Namun, jika kita hanya berhenti pada aspek materi, kita akan kehilangan esensi terdalam dari ajaran An Nisa tentang warisan. Surat ini, dengan penekanannya pada kaum wanita, juga secara implisit mengajarkan pentingnya mewariskan nilai-nilai luhur, akhlak mulia, dan pemahaman agama yang benar kepada generasi penerus. Seorang ibu, sebagaimana tersirat dalam konteks surat An Nisa, memiliki peran sentral dalam mendidik anak-anaknya. Warisan terpenting yang bisa diberikan oleh orang tua adalah pribadi yang saleh, berilmu, dan berkarakter baik.

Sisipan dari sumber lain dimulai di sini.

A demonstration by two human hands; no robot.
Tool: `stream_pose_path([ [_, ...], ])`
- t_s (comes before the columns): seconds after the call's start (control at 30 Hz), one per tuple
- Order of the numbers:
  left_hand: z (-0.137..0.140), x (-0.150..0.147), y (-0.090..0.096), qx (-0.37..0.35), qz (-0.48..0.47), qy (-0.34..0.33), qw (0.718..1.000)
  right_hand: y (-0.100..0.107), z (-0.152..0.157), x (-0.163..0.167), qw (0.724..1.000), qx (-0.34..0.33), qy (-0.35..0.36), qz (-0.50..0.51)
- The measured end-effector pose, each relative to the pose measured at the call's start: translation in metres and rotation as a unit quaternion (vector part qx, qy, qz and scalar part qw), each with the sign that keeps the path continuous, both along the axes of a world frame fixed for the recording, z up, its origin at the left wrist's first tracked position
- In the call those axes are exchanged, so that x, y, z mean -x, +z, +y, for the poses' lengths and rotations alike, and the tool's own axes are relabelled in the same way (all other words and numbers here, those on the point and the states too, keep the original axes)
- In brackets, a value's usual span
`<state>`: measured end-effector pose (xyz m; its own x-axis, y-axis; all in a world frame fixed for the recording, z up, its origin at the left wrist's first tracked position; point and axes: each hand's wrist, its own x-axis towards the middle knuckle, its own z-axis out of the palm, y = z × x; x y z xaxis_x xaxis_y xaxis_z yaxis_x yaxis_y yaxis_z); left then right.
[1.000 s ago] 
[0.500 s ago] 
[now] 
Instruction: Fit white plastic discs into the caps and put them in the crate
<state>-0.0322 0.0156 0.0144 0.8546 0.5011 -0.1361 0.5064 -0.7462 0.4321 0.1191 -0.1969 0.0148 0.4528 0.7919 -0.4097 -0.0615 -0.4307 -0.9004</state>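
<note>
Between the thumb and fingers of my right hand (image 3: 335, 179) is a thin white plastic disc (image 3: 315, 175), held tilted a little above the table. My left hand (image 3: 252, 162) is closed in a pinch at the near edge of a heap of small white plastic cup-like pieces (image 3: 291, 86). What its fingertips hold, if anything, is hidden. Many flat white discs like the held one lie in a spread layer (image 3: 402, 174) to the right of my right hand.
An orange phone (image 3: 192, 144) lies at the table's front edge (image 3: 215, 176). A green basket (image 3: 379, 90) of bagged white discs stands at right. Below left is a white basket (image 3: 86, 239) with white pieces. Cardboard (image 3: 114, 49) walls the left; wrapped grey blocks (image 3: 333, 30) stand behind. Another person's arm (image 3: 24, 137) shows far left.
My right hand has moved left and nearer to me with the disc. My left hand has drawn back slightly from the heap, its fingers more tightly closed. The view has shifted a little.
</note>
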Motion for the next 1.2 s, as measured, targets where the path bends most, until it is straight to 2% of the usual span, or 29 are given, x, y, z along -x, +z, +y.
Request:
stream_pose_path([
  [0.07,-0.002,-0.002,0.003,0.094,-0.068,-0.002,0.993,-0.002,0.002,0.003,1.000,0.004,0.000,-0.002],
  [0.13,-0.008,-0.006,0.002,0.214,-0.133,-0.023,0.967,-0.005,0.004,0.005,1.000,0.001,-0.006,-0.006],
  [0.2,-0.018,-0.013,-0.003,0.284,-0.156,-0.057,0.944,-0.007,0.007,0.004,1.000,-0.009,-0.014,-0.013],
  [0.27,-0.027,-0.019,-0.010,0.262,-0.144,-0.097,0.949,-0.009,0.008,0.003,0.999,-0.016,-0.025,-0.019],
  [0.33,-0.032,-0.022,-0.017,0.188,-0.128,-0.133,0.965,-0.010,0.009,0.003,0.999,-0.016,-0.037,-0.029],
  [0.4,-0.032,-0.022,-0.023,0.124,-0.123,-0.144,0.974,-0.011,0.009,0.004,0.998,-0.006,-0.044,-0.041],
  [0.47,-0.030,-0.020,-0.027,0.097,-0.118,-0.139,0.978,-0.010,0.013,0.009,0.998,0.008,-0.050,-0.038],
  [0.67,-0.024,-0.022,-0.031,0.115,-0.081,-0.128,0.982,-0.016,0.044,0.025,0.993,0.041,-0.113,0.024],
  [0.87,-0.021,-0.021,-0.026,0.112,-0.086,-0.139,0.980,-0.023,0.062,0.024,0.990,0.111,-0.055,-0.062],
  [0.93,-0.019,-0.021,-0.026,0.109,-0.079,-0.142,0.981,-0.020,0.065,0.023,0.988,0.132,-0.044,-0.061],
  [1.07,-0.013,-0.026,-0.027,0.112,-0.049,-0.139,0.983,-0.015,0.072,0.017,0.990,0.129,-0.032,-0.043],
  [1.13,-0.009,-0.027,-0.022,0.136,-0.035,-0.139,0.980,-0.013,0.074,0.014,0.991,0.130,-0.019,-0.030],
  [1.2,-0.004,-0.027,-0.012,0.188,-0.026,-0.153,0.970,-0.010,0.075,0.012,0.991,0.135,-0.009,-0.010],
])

Warisan non-materi ini seringkali jauh lebih langgeng dan berharga daripada kekayaan duniawi. Memiliki generasi yang meneruskan nilai-nilai kebaikan, kejujuran, ketaatan kepada Tuhan, dan kepedulian sosial akan jauh lebih membawa manfaat bagi masyarakat luas. Ini adalah warisan yang tidak bisa dibeli dengan uang, melainkan harus ditanamkan melalui keteladanan, pendidikan, dan lingkungan yang kondusif. Surat An Nisa mendorong kita untuk tidak hanya memikirkan bagaimana harta warisan terbagi, tetapi juga bagaimana kita mempersiapkan generasi penerus untuk menjadi pribadi yang berkualitas, yang mampu membawa risalah kebaikan di masa depan.
Keseimbangan antara warisan materi dan non-materi adalah kunci utama yang diajarkan dalam konteks An Nisa. Kita diajak untuk mengelola harta warisan dengan bijak, menunaikan hak-hak ahli waris, sekaligus menanamkan benih-benih kebaikan dalam diri anak cucu. Ini adalah tugas berat namun mulia. Islam tidak melarang umatnya untuk mencari kekayaan dunia, namun mengingatkan agar kekayaan tersebut tidak melalaikan kewajiban utama, yaitu beribadah kepada Allah dan berbuat baik kepada sesama.
Pada akhirnya, warisan yang sesungguhnya adalah ketika kita meninggalkan jejak kebaikan yang terus mengalir, baik dalam bentuk harta yang dimanfaatkan untuk kebaikan, maupun pribadi-pribadi saleh yang melanjutkan perjuangan kebaikan. Surat An Nisa menjadi pengingat abadi bagi kita untuk senantiasa meninjau kembali bagaimana kita mempersiapkan diri dan generasi kita, tidak hanya untuk menghadapi kematian, tetapi untuk membangun kehidupan yang bermakna di dunia dan bekal yang berharga untuk akhirat. Ini adalah inti dari warisan yang diajarkan dalam An Nisa, sebuah warisan yang berdimensi dunia dan akhirat, materi dan spiritual, yang membentuk keluarga dan masyarakat yang kuat serta berkah.